Question: Gene annotation file for Cufflinks
2.3 years ago
a.turtoi50 wrote:


I am struggling to find a proper annotation file for the human genome, where the gene name (e.g. ACTB) will be included and not some x#*! I need this when running Cufflinks, to annotate the genes from my TopHat file. When I go to UCSF table webpage I can find the ref seq. annotation I need, but when I export it to Galaxy as GTF, only some columns are included - unfortunately excluding the gene name. If I custom export the file (from UCSF), I get what I want but I cannot have it as GTF file (obviously because the information in the custom exported file is not (fully) tab delimited)!

Any idea?

Thanks! Andrei

Gene names aren't unique, which is why they aren't normally output. Why not use biomart to import the ID->Gene name conversion and annotate the cufflinks results with that? This is how we normally teach people to do things in our trainings, since it doesn't break downstream analyses.

2.3 years ago
a.turtoi50 wrote:

Dear Ryan, Thank you very much for your response. Do you know of a tutorial that would explain the process you suggested to a common biologist? Thanks for your advice. Andrei.

I'd have to find where our training material is on github. The general process is:

  1. Go to Ensembl biomart
  2. Choose "Ensembl Genes 85", followed by the appropriate species
  3. Click on "Attributes" on the left
  4. In the center window, expand "Genes" and select "Associated Gene Name". If your GTF file is using something other than Ensembl IDs, select whatever that is (it might be under "EXTERNAL").
  5. Save that to a file (N.B., you used to be able to access biomart from within Galaxy, but I'm not sure that works at the moment).
  6. Upload that file.
  7. Use the "Join two datasets" tool in Galaxy.

Something along those lines should work. Note that this same process can be used to annotate pretty much anything however you'd like.

2.3 years ago
a.turtoi50 wrote:

Ryan, thank you again for your help. I have managed to the step 4. I get the point that the two lists must have something unique in common in order to be matched. So looking at the Ref.seq file I got from UCSF website, only the Exon Start/End and start_codon Start/End are the unique features by which these files can be matched. However, in the Ensembl Genes 85, I cannot find Exon or start_codon start/end. Any suggestions?

UCSC, not UCSF, which is a bit further north :)

Can you please post a few lines from the history item you're trying to annotate? It should contain the IDs you mentioned in your original post.

BTW, there's an "Add reply" button that you can click on rather than adding new answers.

sorry, it's getting late here in Japan :)

Please see the few lines hereunder:

Seqname Source Feature Start End Score Strand Frame Attributes chr1 hg19_refGene exon 66999252 66999355 0.000000 + . gene_id "NM_001308203"; transcript_id "NM_001308203"; chr1 hg19_refGene start_codon 67000042 67000044 0.000000 + . gene_id "NM_001308203"; transcript_id "NM_001308203"; chr1 hg19_refGene CDS 67000042 67000051 0.000000 + 0 gene_id "NM_001308203"; transcript_id "NM_001308203"; chr1 hg19_refGene exon 66999929 67000051 0.000000 + . gene_id "NM_001308203"; transcript_id "NM_001308203"; chr1 hg19_refGene CDS 67091530 67091593 0.000000 + 2 gene_id "NM_001308203"; transcript_id "NM_001308203"; chr1 hg19_refGene exon 67091530 67091593 0.000000 + . gene_id "NM_001308203"; transcript_id "NM_001308203"; chr1 hg19_refGene CDS 67098753 67098777 0.000000 + 1 gene_id "NM_001308203"; transcript_id "NM_001308203";

sorry but it is really difficult to properly paste the tab delimited table..

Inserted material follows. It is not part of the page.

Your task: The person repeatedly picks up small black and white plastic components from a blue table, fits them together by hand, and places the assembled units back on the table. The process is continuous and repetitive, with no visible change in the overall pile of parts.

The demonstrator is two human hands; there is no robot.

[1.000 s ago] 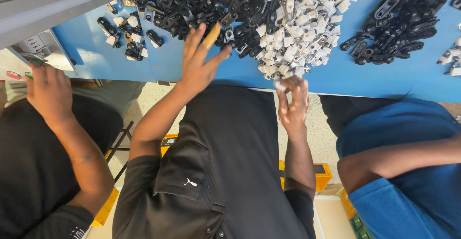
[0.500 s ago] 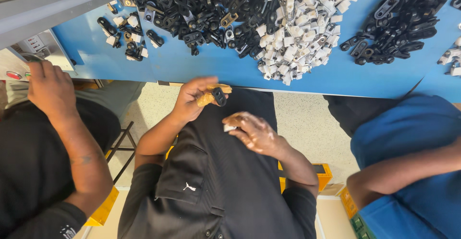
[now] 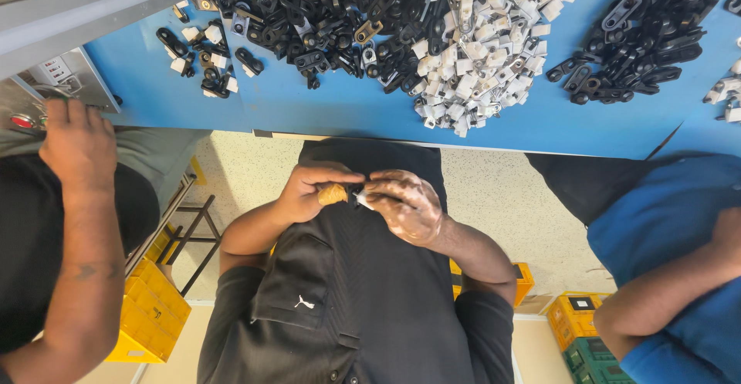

Seqname Source Feature Start End Score Strand Frame Attributes chr1 hg19_refGene exon 66999252 66999355 0.000000 + . gene_id "NM_001308203"; chr1 hg19_refGene start_codon 67000042 67000044 0.000000 + . gene_id "NM_001308203"; chr1 hg19_refGene CDS 67000042 67000051 0.000000 + 0 gene_id "NM_001308203";

That's just a GTF file, annotating it with gene names isn't going to be terribly useful. What you want to annotate is the output of a test, which will be a tab-separated file.

Thank you! I will try and if I encounter difficulties I will be posting back.